Robert L. Thoburn was a Presbyterian clergyman, Virginia legislator, and founder of the Fairfax Christian School. He lived from 1929 to 2012.

Biography
Thoburn was born May 19, 1929, in Harrisville, Ohio, and was one of 11 children. He graduated from what is now Muskingum University and later Westminster Theological Seminary, and in 1955 he was ordained an Orthodox Presbyterian minister.  He moved to Fairfax, Virginia, in 1959.

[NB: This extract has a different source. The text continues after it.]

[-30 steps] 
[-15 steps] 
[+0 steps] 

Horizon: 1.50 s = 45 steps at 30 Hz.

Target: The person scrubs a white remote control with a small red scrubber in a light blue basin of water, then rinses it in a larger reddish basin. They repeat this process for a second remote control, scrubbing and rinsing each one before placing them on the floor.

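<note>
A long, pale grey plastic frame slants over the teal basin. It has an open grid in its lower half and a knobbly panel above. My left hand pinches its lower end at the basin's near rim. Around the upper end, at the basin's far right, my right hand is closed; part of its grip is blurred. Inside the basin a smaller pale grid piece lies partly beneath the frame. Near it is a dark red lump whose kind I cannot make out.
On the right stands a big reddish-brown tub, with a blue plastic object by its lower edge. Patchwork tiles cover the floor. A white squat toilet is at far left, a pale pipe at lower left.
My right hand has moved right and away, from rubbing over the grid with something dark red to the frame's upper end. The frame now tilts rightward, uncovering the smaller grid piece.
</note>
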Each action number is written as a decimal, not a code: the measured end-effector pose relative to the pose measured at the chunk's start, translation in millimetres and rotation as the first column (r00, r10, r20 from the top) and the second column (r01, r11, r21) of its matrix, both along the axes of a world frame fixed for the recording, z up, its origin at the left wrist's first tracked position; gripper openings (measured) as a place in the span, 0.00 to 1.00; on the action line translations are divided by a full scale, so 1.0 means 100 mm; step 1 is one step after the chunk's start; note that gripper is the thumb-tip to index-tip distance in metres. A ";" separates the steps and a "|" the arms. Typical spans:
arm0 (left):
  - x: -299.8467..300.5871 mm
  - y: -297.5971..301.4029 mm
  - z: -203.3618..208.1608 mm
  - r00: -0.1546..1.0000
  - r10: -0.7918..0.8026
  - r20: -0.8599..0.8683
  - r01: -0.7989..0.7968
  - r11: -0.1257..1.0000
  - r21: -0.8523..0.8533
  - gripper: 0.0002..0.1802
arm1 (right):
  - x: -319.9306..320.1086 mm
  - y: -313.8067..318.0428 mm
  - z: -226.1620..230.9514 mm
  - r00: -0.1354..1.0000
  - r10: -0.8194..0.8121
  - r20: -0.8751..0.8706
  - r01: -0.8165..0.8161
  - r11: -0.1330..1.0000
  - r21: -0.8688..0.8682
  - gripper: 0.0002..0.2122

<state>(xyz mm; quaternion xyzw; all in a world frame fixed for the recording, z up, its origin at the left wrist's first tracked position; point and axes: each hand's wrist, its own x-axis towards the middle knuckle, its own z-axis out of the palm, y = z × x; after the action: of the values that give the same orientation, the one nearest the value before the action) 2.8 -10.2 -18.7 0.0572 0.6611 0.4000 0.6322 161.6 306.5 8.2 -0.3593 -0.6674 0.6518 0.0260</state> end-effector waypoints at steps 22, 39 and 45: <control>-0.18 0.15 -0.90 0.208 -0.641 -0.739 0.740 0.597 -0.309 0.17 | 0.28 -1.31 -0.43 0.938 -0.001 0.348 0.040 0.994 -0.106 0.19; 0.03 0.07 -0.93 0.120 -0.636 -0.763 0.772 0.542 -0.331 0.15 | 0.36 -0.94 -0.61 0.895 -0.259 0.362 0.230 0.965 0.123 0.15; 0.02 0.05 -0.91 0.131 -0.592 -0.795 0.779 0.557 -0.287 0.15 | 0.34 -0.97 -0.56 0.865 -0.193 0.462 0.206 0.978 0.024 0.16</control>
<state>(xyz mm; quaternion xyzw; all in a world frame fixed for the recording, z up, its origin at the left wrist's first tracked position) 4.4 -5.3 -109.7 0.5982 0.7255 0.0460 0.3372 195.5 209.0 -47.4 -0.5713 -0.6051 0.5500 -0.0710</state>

In 1961, he founded the Fairfax Christian School. In 1975, he wrote the book, "How to Establish and Operate a Successful Christian School", based on his experiences founding numerous Christian schools.

In 1984, his second book, "The Christian and Politics", he argued that Christians should become more active in politics.

He ran for the US House of Representatives twice, in 1976 and 1978, failing both times. In 1977, he was elected to the Virginia House of Delegates as a Republican.

Thoburn was a member of the John Birch Society.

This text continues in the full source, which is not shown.